▸ **Records for processing**
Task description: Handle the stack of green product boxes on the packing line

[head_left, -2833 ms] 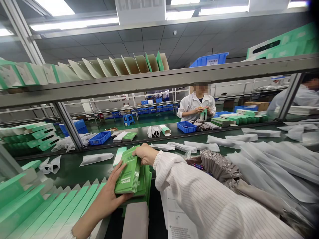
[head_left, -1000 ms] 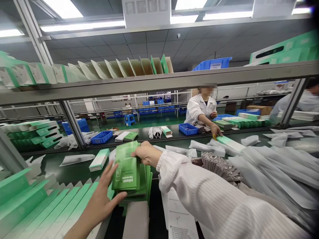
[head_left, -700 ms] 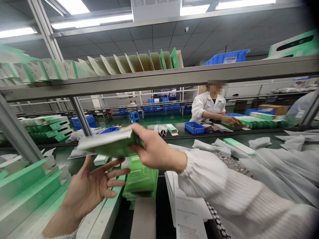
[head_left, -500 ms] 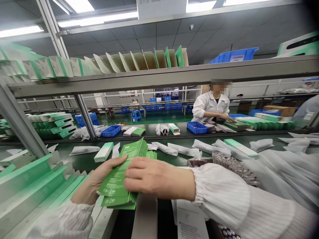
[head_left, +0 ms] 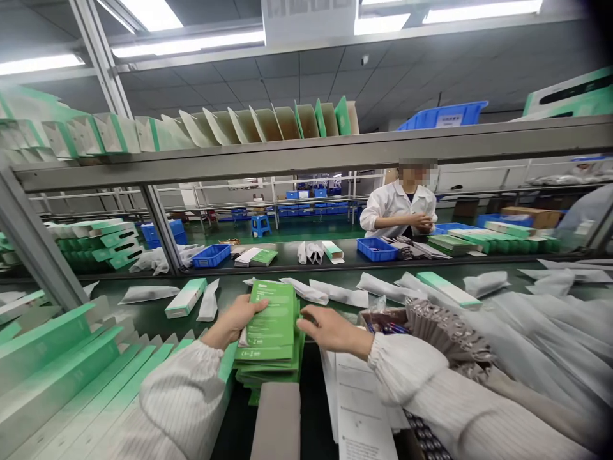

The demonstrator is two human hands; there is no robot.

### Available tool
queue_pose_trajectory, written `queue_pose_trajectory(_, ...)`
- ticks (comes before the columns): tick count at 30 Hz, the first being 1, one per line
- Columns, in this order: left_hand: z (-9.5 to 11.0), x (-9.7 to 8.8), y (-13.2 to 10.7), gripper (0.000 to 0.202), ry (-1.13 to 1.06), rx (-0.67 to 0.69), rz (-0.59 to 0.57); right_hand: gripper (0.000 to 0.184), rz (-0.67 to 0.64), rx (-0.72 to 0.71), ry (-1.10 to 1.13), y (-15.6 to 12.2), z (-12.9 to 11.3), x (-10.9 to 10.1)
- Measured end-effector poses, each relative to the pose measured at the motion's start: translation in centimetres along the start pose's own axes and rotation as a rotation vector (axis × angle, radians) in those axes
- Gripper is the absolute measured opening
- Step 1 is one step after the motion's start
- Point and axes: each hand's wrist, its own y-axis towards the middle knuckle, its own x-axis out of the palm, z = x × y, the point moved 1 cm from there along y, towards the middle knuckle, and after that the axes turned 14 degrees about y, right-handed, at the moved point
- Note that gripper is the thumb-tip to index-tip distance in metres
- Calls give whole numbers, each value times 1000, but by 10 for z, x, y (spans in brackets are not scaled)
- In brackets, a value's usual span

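In the head view, green printed booklets (head_left: 271, 319) lie in a stack before me, the lower ones fanned unevenly. My left hand (head_left: 239, 321) grips the upper booklets by their left edge, thumb on top and fingers hidden underneath. Beside the stack's right edge is my right hand (head_left: 330, 329), its fingers loosely bent and apart, holding nothing; I cannot tell whether the fingertips touch the paper. A plain grey-beige box (head_left: 278, 418) sits just below the stack. Printed white sheets (head_left: 361, 409) lie to its right.
Green-white cartons (head_left: 62, 377) stand in rows at left. A box of grey-brown pouches (head_left: 443, 332) and white sleeves (head_left: 550, 338) are at right. A metal shelf (head_left: 306, 152) crosses above. Across the line, a person in white (head_left: 400, 207) stands behind a blue tray (head_left: 377, 249).
The booklets have turned more upright and moved right, settling onto the lower ones. My right hand has come off their top to the right edge. My left hand has moved right with them.
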Motion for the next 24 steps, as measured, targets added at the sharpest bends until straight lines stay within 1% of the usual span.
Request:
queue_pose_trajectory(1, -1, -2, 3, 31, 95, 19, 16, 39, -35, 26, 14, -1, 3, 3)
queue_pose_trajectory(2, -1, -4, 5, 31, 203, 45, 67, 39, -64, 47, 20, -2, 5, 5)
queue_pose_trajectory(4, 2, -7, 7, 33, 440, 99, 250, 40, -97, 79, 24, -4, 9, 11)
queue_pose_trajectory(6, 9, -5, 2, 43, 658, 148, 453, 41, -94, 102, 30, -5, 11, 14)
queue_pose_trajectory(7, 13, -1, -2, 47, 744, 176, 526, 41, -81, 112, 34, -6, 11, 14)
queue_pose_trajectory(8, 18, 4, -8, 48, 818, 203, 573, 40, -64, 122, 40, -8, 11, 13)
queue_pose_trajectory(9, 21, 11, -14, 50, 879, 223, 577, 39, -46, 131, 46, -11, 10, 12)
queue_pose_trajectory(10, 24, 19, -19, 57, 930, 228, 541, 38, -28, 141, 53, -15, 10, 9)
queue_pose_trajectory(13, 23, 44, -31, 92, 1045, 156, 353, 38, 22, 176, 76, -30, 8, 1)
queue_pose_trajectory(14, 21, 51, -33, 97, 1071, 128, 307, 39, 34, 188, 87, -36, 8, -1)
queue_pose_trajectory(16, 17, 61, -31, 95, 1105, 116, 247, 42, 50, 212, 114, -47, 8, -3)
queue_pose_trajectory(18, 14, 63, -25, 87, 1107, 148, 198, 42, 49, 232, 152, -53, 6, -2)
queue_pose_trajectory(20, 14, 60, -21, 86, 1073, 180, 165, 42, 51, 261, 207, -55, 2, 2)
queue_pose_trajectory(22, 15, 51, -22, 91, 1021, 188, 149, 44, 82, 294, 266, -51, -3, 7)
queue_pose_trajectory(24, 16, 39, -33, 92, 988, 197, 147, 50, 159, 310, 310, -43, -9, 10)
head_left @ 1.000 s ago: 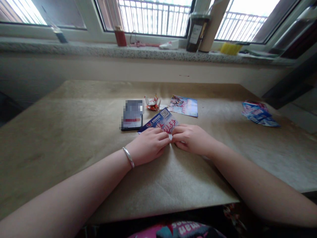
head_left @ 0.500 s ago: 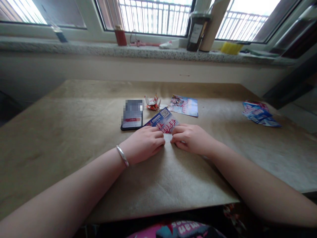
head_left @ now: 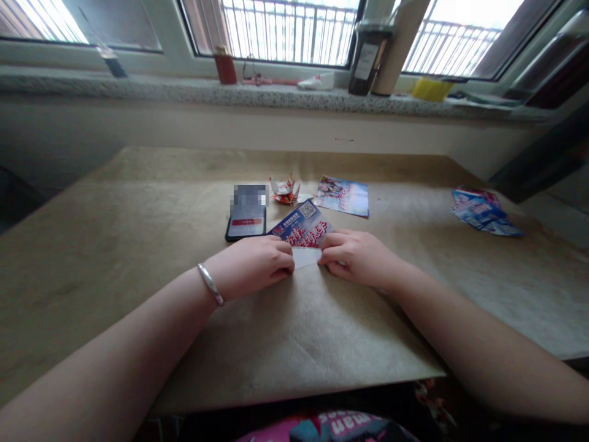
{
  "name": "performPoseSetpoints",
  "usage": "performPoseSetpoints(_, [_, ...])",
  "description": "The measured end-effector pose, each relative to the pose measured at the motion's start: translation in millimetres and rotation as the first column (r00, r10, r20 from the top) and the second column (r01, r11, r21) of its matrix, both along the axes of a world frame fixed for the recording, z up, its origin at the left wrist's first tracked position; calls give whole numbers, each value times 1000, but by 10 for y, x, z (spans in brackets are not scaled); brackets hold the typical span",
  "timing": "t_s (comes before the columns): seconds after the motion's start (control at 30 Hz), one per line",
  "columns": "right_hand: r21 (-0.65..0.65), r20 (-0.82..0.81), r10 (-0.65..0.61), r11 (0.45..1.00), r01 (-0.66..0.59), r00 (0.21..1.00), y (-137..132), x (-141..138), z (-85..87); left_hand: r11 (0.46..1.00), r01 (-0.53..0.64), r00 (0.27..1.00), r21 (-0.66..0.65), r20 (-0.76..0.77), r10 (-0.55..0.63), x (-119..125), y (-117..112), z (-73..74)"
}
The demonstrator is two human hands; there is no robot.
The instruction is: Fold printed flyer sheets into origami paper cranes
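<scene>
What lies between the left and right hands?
In the head view, a white strip lies between the left hand and the right hand, along the near edge of the blue printed paper.

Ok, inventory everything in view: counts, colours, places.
printed paper: one, blue, red lettering, at both hands
paper strip: one, white, between both hands
phone: one, dark, left of printed paper
folded paper piece: one, red and white, right of phone
printed sheet: one, pale blue, right of folded paper piece
leaflets: several, blue and red, table's right
table: one, tan, below windowsill
windowsill: one, grey, beyond table
dark container: one, dark, windowsill
tube: one, tan, beside dark container
other sill items: several, red, yellow, pink, blurred
windows: several, pale, above windowsill
bracelet: one, silver, left wrist
left hand: one, printed paper's left
right hand: one, printed paper's right
</scene>
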State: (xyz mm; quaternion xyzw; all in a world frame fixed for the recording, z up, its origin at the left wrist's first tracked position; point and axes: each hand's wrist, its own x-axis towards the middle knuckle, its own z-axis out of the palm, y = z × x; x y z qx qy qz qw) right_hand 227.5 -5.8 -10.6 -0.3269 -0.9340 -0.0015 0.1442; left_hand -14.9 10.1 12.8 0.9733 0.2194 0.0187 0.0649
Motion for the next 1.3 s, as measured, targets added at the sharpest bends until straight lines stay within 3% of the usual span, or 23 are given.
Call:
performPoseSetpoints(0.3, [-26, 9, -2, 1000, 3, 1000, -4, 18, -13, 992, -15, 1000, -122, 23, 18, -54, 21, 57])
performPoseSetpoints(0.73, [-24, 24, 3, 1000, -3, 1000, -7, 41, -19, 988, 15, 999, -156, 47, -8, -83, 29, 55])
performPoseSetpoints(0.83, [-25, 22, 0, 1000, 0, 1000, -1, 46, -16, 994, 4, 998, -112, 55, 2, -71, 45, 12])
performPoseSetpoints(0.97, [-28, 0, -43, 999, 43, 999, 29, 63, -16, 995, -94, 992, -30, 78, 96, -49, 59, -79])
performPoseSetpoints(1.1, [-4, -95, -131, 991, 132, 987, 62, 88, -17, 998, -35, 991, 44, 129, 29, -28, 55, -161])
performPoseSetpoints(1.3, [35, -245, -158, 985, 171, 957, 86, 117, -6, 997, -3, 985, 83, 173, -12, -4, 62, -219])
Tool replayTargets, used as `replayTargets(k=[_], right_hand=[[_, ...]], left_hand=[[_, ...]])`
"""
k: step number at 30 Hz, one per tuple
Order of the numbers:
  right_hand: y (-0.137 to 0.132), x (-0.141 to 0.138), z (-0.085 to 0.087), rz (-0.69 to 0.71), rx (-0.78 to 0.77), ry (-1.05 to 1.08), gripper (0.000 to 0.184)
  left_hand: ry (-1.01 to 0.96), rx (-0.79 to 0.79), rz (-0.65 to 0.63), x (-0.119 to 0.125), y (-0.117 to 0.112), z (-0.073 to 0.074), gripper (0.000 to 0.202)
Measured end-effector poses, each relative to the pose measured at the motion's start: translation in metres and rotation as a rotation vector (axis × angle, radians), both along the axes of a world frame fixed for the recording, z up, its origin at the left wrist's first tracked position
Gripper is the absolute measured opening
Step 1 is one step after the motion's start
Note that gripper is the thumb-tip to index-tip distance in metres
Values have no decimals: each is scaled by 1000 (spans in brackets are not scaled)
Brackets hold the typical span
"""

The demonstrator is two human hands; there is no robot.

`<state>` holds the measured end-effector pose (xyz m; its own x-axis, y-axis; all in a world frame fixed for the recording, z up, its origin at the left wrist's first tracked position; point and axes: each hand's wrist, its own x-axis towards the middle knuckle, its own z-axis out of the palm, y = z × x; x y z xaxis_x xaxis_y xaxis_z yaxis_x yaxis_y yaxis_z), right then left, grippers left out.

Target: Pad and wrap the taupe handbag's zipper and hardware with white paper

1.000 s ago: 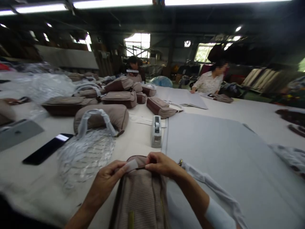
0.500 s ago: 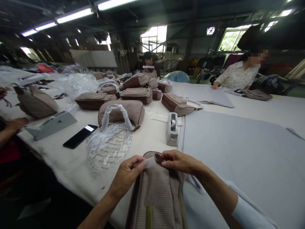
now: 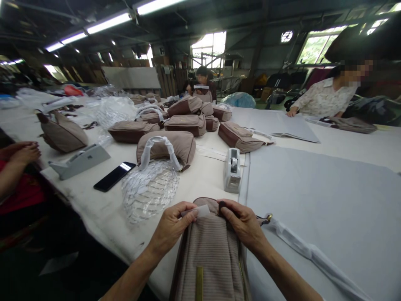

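A ribbed taupe bag [image 3: 209, 251] with dark trim and a gold bar lies lengthwise in front of me. My left hand [image 3: 175, 221] pinches a small whitish translucent strip [image 3: 204, 210] between thumb and fingers, over the bag's far end. Just right of it, my right hand [image 3: 241, 219] grips a dark brown tab [image 3: 222, 205], which looks like a leather zip pull. From the bag's right side a strap [image 3: 300, 242] wrapped in white film runs toward the lower right, with a gold-coloured fitting near the bag.
A grey tape dispenser [image 3: 232, 171] stands beyond the bag; another tape dispenser [image 3: 81, 161] is at left beside a phone [image 3: 114, 176]. Crumpled plastic wrap [image 3: 150, 192] lies by a finished bag [image 3: 167, 148]. Grey sheets [image 3: 319, 188] cover the right. Co-workers sit left, ahead and right.
My view has turned slightly left. My right hand now has the dark tab between thumb and finger, its wrist drawn lower. The wrapped strap on the right shows more fully.
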<state>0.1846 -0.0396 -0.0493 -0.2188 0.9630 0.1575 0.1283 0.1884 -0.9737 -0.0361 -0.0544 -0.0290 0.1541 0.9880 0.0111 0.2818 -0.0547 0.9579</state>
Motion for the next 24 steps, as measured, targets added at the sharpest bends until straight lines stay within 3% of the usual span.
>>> replayTargets(k=[3,11,24], right_hand=[[2,-5,1,70,145,-84,25],[0,-10,5,120,345,-257,30],[-1,-14,5,110,414,-361,32]], left_hand=[[71,80,-29,-3,2,2,20],[170,236,-90,-11,5,8,15],[255,343,-143,-15,1,4,15]])
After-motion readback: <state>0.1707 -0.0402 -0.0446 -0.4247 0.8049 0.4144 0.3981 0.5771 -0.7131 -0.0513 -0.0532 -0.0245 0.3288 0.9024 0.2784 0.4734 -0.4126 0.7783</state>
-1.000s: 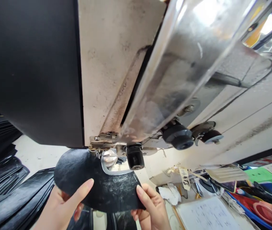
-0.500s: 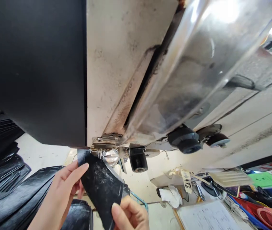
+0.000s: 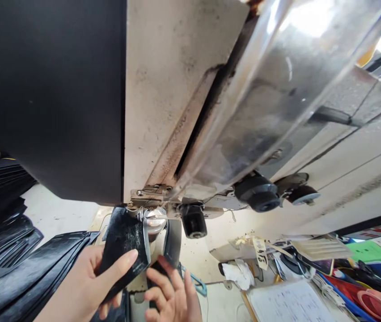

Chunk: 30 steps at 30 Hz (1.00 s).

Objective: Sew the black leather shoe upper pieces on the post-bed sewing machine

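Observation:
A black leather-like piece [image 3: 125, 243] with a pale cut edge hangs under the metal foot of a worn, pale machine head [image 3: 163, 103], which looks like a sewing machine. My left hand [image 3: 88, 279] is closed on this piece, thumb on top and fingers beneath. To the right, my right hand [image 3: 175, 295] has its fingers apart and nothing between them. Just above its fingertips is a curved dark strip [image 3: 173, 239]; whether they touch, or whether it joins the black piece, I cannot tell. A round shiny metal part [image 3: 155, 220] shows behind the foot.
Stacks of black pieces [image 3: 39, 268] lie at the left. Black knobs [image 3: 193, 221] stick out below the machine head. At the right are a written sheet [image 3: 284, 302], a crumpled white cloth or paper [image 3: 240, 275], a tag [image 3: 260, 252] and a red tray [image 3: 361, 290]. A dark panel [image 3: 49, 98] blocks the upper left.
My right hand has let go of the black piece's lower end and opened. My left hand has moved lower, its thumb now farther across the piece, which has swung left.

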Each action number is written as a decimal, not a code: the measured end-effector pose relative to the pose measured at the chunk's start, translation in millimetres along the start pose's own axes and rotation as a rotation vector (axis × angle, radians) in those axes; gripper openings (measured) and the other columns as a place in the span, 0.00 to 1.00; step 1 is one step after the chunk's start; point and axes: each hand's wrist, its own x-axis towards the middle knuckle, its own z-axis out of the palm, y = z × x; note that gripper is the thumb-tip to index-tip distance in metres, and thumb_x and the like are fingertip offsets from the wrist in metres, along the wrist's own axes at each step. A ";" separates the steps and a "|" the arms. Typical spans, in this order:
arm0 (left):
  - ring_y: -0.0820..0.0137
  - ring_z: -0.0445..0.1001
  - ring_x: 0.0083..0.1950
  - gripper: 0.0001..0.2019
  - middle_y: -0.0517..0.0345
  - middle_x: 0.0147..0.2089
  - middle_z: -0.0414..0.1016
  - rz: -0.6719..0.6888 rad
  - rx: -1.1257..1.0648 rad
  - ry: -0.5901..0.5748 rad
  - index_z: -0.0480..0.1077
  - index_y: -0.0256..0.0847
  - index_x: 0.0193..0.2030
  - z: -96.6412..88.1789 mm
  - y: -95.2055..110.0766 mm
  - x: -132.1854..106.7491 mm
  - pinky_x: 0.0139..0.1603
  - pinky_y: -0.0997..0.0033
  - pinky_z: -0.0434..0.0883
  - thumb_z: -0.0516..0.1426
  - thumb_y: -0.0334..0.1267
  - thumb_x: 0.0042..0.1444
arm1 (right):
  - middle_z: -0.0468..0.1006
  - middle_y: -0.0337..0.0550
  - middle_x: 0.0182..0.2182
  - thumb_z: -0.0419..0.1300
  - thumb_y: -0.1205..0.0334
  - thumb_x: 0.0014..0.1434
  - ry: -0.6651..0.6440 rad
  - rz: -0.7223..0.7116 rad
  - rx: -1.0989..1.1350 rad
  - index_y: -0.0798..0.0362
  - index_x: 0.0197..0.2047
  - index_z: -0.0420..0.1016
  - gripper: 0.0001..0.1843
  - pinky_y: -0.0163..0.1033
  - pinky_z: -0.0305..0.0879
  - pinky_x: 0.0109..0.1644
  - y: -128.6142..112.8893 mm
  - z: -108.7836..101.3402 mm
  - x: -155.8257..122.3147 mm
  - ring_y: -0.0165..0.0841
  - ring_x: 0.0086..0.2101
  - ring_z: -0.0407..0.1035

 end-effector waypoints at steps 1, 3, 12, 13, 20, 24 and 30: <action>0.76 0.58 0.14 0.30 0.65 0.13 0.63 -0.003 0.006 0.018 0.62 0.42 0.19 -3.4 1.9 2.2 0.17 0.77 0.55 0.62 0.69 0.45 | 0.89 0.50 0.33 0.80 0.43 0.36 0.032 -0.026 0.033 0.55 0.37 0.85 0.30 0.34 0.78 0.24 -7.3 -4.7 2.1 0.35 0.24 0.81; 0.77 0.58 0.15 0.29 0.65 0.14 0.64 -0.012 0.000 0.047 0.63 0.42 0.22 -8.3 5.2 6.0 0.16 0.78 0.53 0.63 0.68 0.44 | 0.88 0.48 0.32 0.82 0.48 0.36 0.110 -0.086 0.052 0.56 0.33 0.83 0.26 0.31 0.77 0.25 -17.5 -12.6 4.2 0.33 0.25 0.80; 0.78 0.53 0.17 0.27 0.67 0.15 0.62 0.055 -0.007 -0.071 0.62 0.42 0.23 -20.1 14.2 28.9 0.20 0.77 0.50 0.63 0.65 0.47 | 0.81 0.33 0.24 0.83 0.59 0.36 0.252 -0.314 -0.094 0.52 0.33 0.80 0.22 0.23 0.72 0.22 -34.8 4.4 5.4 0.24 0.20 0.74; 0.78 0.52 0.18 0.27 0.68 0.15 0.62 0.076 -0.026 -0.082 0.62 0.42 0.23 -21.4 16.2 32.8 0.20 0.77 0.49 0.64 0.64 0.48 | 0.81 0.32 0.23 0.83 0.59 0.36 0.260 -0.327 -0.083 0.53 0.33 0.80 0.23 0.22 0.72 0.22 -37.3 8.7 6.9 0.24 0.20 0.74; 0.80 0.48 0.19 0.23 0.70 0.14 0.56 0.106 -0.133 -0.099 0.63 0.42 0.19 -23.3 36.2 58.2 0.21 0.78 0.47 0.68 0.55 0.42 | 0.79 0.30 0.21 0.84 0.59 0.33 0.245 -0.421 -0.059 0.56 0.29 0.79 0.23 0.20 0.73 0.22 -48.9 23.3 14.1 0.21 0.20 0.74; 0.81 0.44 0.19 0.20 0.72 0.14 0.54 0.112 -0.187 -0.131 0.64 0.41 0.20 -22.7 40.3 63.5 0.20 0.79 0.45 0.69 0.50 0.39 | 0.78 0.29 0.21 0.84 0.61 0.35 0.207 -0.425 -0.068 0.56 0.31 0.78 0.23 0.21 0.73 0.21 -48.8 25.4 14.3 0.22 0.19 0.74; 0.79 0.53 0.18 0.17 0.68 0.18 0.61 0.126 -0.176 -0.053 0.68 0.40 0.23 -22.5 34.2 55.0 0.20 0.78 0.51 0.66 0.50 0.44 | 0.78 0.30 0.22 0.82 0.60 0.40 0.175 -0.422 -0.156 0.55 0.35 0.76 0.23 0.22 0.72 0.22 -46.4 17.8 12.1 0.24 0.20 0.75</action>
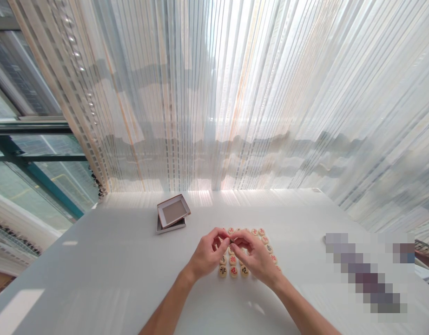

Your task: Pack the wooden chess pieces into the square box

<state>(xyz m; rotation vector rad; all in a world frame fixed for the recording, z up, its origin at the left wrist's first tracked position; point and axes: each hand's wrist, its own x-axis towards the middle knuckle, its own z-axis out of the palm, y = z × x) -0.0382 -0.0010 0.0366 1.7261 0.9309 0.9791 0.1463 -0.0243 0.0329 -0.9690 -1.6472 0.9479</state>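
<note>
Rows of round wooden Chinese chess pieces (233,271), marked with red or black characters, lie in a block on the white table (130,274). Over the middle of this block my two hands meet, fingertips pinched close together. My left hand (210,249) comes in from the left, thumb and forefinger closed. From the right, my right hand (251,253) pinches at the same spot. Between the fingertips a small dark-marked bit shows, seemingly a Chinese chess piece (231,241), mostly covered by the fingers. Both hands hide several pieces in the middle rows.
Behind and left of the pieces sits a shallow box (170,229) with its lid (174,211) resting askew on top. A blurred-out long object (366,279) lies at the right. Striped sheer curtains (214,93) hang along the table's far edge.
</note>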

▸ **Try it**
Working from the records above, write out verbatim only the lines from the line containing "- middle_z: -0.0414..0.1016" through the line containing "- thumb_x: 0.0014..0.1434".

▸ **Answer area**
  - middle_z: -0.0414..0.1016
  - rz: -0.6719..0.6888 rad
  - rx: -1.1257..1.0648 rad
  - ry: -0.5901..0.5748 rad
  - index_z: -0.0480..0.1077
  - index_y: -0.0256..0.0847
  - index_x: 0.0193..0.2030
  - z: -96.6412..88.1789 mm
  - y: -95.2055..110.0766 mm
  - x: -132.1854..106.7491 mm
  - pinky_x: 0.0139..0.1603
  - pinky_y: -0.0997..0.0033
  - pinky_z: -0.0434..0.0883
  - thumb_z: -0.0516..0.1426
  - thumb_y: -0.0334..0.1267
  - thumb_x: 0.0042..0.1444
arm1 (right):
  - middle_z: -0.0468..0.1006
  - middle_y: -0.0337..0.0550
  - middle_x: 0.0182..0.2182
  - thumb_z: -0.0419..0.1300
  - thumb_y: -0.1205..0.0334
  - thumb_x: 0.0014..0.1434

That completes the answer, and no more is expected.